Israel's present intensification of its war against the Palestinian people in the Occupied Territories is an attempt to force the Palestinian people to accept the final stage of this bantustanisation. The US government stands fully behind Israel because it is Washington's key ally and partner in controlling the markets, cheap labour and oil of the Middle East. Washington knows it can count on Israel to act decisively against any attempts by any Arab people to take control of their political and economic future, as was demonstrated in 1967.

Following Bush's speech, the Palestinian and Arab masses overwhelmingly condemned his overt support for Israel. Despite the curfew, grassroots leaders of all political factions leading the Palestinian intifada distributed leaflets that condemned Bush's support for Israel.

However, the PA leadership presented a different response. PA President Yasser Arafat and his closest advisers said Bush's speech was "balanced with many interesting ideas" and urged a quick resumption of negotiations to put those ideas into practice.

The split between the overwhelming majority of the Palestinian population, who support a continuation of the intifada, and the PA leadership is becoming more marked. The Palestinian "street" is calling for democracy and an end to corruption. However, what the masses mean by "reform" of the PA has a completely different content to that being demanded by the Bush and Sharon regimes.

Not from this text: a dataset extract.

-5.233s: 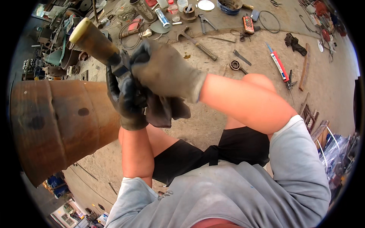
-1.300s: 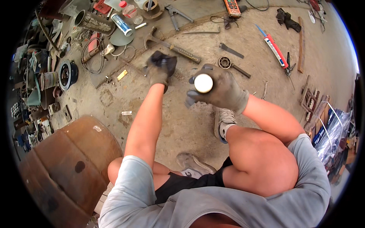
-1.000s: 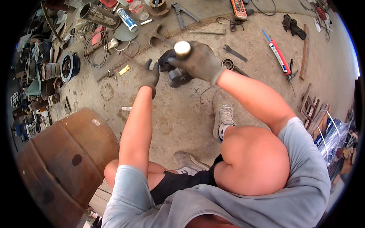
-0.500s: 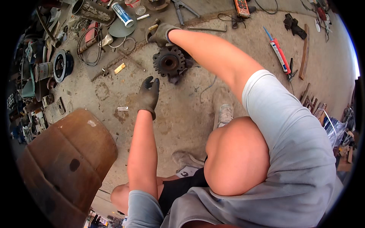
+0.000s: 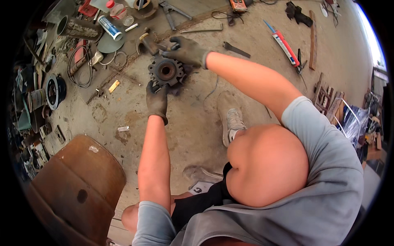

As a leader of the Palestinian National and Islamic Forces (the umbrella grassroots organisation that is leading the intifada) told Green Left Weekly: "Bush is calling for democracy and the rule of law, yet it was the US and Israeli governments which supported the Palestinian security forces in their activities to suppress the Palestinian population in the years following Oslo. Most recently, it was the US, Britain and Israel that organised the imprisonment of Ahmed Sa'adat [the general secretary of the Popular Front for the Liberation of Palestine, a prominent opponent of the Oslo process] without trial or charge."

Sa'adat and five other Palestinian activists remain in a Jericho prison under the supervision of a British official who ran Northern Ireland's notorious Maze Prison. This is despite an order issued by the Palestinian High Court for Sa'adat's immediate release.

Palestinians continue to debate the issue of military operations inside Israel that take the lives of Israeli civilians. In June, Palestinian academics and non-government organisation leaders issued two statements in Palestinian newspapers calling for an end to these attacks.

While the debate around this issue has been vigorous, the signatories to these statements do not represent the overwhelming sentiment of the Palestinian population. The vast majority of Palestinians continue to support these attacks as a legitimate and natural response to the daily reality of Israel's military occupation.

The signatories have been criticised because their statements did not mention that the root cause of these attacks is the homelessness and desperation that the Palestinian people feel in the face of daily attacks by an overwhelmingly superior military force.

From Green Left Weekly, July 3, 2002.